The thoughts that were thunk and the goings on of my life.

Tuesday, September 07, 2004

Bullies, Babies, and Buffy

2 min to write:

From there we went to Pamukkale (Cotton Castle). It's absolutely beautiful, cascades of calcium pools that look like snow. We then took a bus to Istanbul, got there early in the morning...that place is crazy. First off the city is really dirty and there aren't any trash cans (link?), secondly they try to suck every penny out of tourists, thirdly the people there are so focused on trying to bully you out of your money that it's really hard to just talk to them as people. If you go to Turkey, stay out of Istanbul. That being said there were some nice things, the Aya Sofia, some of the people, Hellboy was in English (Whoop!), and there is a bridge with people fishing on top and cafes below.

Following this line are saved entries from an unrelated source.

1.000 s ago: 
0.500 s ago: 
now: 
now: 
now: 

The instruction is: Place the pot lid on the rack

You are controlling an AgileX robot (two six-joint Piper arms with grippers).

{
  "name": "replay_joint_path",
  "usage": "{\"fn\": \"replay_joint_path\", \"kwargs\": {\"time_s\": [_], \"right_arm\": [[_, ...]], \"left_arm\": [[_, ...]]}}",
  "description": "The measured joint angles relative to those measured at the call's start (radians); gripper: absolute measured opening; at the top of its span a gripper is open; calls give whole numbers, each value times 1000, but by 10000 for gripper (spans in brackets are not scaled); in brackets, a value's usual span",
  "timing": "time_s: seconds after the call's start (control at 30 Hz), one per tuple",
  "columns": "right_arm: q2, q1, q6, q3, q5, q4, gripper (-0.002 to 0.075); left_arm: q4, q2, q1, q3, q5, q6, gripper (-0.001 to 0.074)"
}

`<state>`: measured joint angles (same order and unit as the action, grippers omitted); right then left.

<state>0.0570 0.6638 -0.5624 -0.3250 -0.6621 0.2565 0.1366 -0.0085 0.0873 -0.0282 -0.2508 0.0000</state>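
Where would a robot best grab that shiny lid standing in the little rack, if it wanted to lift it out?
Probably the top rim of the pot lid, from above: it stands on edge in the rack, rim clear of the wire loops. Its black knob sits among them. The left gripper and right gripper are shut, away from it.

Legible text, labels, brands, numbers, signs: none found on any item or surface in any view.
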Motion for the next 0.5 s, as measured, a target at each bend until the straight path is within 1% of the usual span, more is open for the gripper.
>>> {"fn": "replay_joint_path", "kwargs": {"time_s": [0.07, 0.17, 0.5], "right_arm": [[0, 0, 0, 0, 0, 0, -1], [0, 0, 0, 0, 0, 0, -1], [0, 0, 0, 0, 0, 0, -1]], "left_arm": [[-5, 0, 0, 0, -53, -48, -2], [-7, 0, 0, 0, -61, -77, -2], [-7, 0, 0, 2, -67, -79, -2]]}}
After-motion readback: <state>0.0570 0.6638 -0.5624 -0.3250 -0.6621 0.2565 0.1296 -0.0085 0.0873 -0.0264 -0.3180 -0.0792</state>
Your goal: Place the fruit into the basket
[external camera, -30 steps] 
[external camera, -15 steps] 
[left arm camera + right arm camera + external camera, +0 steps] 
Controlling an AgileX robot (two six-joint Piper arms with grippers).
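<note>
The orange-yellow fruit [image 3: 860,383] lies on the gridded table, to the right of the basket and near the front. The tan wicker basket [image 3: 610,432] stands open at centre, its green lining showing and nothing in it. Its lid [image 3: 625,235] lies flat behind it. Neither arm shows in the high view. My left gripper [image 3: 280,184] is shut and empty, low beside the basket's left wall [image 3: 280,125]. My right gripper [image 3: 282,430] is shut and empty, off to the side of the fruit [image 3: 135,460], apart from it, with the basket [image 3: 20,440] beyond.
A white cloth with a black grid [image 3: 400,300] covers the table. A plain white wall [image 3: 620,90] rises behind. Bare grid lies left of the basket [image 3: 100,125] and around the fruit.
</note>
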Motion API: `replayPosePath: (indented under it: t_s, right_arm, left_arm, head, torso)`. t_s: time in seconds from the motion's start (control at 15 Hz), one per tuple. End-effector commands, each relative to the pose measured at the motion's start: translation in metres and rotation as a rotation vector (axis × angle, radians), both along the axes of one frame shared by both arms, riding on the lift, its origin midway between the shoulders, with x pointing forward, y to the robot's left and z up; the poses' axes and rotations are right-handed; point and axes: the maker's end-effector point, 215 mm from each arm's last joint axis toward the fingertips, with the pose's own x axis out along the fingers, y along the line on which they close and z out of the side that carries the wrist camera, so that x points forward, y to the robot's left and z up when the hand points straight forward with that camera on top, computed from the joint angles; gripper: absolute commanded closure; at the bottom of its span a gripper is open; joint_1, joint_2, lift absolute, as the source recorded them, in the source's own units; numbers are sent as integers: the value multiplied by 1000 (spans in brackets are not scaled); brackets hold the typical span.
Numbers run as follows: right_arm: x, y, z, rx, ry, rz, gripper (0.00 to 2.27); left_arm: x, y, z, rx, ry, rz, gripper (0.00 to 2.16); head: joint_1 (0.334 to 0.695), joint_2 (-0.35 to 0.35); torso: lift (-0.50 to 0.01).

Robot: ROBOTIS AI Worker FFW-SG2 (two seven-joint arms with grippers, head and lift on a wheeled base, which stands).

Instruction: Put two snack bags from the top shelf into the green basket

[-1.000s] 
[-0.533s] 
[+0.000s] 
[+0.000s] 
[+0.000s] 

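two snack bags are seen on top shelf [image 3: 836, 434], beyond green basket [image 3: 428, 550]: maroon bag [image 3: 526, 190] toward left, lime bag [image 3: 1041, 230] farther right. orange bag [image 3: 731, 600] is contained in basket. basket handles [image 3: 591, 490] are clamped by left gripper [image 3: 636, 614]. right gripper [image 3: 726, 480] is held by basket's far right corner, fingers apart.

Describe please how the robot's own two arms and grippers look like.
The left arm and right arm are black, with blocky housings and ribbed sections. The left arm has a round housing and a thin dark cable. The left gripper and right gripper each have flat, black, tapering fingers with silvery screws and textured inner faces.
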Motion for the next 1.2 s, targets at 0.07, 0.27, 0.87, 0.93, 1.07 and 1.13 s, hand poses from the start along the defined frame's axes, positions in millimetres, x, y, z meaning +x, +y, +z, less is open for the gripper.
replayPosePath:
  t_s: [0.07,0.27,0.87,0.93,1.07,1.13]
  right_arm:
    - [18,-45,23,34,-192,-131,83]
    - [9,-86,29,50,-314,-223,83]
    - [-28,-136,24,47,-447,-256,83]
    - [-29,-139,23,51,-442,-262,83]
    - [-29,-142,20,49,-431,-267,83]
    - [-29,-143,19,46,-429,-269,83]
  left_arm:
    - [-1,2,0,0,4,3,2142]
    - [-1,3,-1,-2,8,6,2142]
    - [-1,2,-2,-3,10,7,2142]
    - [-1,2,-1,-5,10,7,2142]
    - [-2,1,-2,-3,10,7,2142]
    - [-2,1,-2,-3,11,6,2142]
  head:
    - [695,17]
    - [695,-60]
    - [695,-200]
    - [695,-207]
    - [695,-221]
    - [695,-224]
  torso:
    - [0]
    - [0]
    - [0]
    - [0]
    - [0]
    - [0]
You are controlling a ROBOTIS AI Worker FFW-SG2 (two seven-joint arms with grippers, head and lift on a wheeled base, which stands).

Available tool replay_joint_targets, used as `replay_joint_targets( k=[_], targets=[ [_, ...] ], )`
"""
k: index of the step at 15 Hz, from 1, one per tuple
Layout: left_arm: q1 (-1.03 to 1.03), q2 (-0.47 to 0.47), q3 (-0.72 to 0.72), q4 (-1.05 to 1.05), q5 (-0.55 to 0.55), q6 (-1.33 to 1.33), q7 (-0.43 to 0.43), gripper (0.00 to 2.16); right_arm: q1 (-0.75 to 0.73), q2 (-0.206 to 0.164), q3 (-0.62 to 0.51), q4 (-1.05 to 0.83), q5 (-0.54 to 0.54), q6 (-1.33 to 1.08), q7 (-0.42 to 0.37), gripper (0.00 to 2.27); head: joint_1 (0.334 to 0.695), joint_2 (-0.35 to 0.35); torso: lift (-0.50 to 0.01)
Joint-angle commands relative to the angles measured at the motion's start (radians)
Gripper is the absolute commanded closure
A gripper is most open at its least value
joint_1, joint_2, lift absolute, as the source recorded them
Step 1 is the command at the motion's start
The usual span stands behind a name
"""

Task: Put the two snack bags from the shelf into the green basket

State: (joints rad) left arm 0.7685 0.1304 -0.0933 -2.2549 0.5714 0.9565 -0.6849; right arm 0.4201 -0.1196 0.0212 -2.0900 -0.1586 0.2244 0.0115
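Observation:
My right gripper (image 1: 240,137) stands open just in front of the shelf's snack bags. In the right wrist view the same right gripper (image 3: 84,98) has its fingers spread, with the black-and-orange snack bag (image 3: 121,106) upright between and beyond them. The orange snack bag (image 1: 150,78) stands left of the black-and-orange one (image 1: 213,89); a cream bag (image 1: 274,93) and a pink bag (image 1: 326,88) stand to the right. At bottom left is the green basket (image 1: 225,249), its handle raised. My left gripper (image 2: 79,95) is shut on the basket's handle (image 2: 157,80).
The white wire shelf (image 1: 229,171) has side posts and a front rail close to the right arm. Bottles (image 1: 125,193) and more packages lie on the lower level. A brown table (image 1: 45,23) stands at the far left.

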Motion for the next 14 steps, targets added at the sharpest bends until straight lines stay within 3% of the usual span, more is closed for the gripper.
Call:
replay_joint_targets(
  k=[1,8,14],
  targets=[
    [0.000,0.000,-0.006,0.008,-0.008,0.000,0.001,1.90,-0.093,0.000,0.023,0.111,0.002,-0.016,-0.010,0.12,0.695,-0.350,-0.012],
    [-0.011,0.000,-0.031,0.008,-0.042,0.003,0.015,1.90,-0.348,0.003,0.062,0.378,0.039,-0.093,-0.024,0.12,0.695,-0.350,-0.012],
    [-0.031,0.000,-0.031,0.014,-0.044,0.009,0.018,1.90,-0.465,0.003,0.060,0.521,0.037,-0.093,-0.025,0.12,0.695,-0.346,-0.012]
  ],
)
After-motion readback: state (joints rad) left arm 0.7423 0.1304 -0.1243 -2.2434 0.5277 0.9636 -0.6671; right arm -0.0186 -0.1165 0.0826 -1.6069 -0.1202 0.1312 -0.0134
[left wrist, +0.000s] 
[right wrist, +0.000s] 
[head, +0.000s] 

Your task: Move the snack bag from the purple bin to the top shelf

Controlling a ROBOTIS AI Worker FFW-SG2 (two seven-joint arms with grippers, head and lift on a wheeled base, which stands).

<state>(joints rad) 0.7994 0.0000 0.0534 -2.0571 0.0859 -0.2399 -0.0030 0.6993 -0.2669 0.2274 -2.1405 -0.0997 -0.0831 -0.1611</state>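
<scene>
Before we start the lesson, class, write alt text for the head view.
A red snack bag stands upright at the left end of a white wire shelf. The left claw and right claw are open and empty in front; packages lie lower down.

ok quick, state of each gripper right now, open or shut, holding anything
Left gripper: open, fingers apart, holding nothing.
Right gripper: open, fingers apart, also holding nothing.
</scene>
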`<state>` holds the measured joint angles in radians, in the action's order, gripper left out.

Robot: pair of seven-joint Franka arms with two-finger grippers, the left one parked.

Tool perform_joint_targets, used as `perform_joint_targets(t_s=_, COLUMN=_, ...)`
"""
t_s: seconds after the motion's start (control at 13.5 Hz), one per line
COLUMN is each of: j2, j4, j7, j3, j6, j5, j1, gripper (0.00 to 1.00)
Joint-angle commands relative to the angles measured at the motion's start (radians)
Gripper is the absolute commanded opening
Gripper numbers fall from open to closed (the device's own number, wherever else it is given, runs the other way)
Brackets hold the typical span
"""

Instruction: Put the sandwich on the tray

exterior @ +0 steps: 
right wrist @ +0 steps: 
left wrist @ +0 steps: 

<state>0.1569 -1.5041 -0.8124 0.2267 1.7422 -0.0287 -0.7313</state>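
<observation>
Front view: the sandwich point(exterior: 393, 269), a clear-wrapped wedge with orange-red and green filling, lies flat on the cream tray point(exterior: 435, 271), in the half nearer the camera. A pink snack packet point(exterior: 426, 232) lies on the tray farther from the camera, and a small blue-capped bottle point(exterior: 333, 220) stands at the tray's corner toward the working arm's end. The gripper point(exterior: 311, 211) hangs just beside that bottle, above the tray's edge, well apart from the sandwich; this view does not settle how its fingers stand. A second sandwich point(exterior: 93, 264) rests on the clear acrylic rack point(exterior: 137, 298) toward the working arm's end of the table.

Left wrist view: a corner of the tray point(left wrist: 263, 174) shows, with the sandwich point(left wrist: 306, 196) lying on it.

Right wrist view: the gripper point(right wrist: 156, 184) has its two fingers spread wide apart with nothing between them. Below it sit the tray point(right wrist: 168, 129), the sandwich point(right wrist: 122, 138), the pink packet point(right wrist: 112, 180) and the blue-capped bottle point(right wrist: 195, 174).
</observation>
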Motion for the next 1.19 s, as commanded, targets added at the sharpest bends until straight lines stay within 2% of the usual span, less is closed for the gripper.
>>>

On the way out of Istanbul we met a couple with a baby who were on their way back home to Bulgaria. They invited us to come with them, so on a whim we got out early, they gave us a tour of their town (no clue as to the name...north and central Bulgaria), I got to play with their baby a lot, and then we went to their house. But not just any house, it was in a tiny village and surrounded by little walls. Turns out it was an old farm house and inside they grew just about everything: peppers, tomatoes, grapes, apples, raspberries, and other stuff I've never seen. For dinner we had homemade brandy, homemade wine, a pepper salad, and more other food than we could handle. Also we got to watch Bulgaria beat Iceland in football on the TV. That night we played music with them and went to sleep really late. The next morning we had a huge breakfast with fresh cow milk, homemade yoghurt, honey from their bees...you name it, it was ALL fresh!

That day we went to Transylvania in Romania. Beautiful place. We slept in the mountains near where Dracula was from, then went to his castle the next day. The village was amazing and the people there really used pitchforks and scythes to gather hay, had clubfeet, little tiny houses, old toothy men grinning, gypsies ruined the countryside, and there were horse drawn carts galore. It was straight out of a fairy tale...but half the price!

Now we're in Budapest, about to head out to Vienna, and who knows where the road will take us from there...it's never gone quite where we thought it would before now, so why should that change?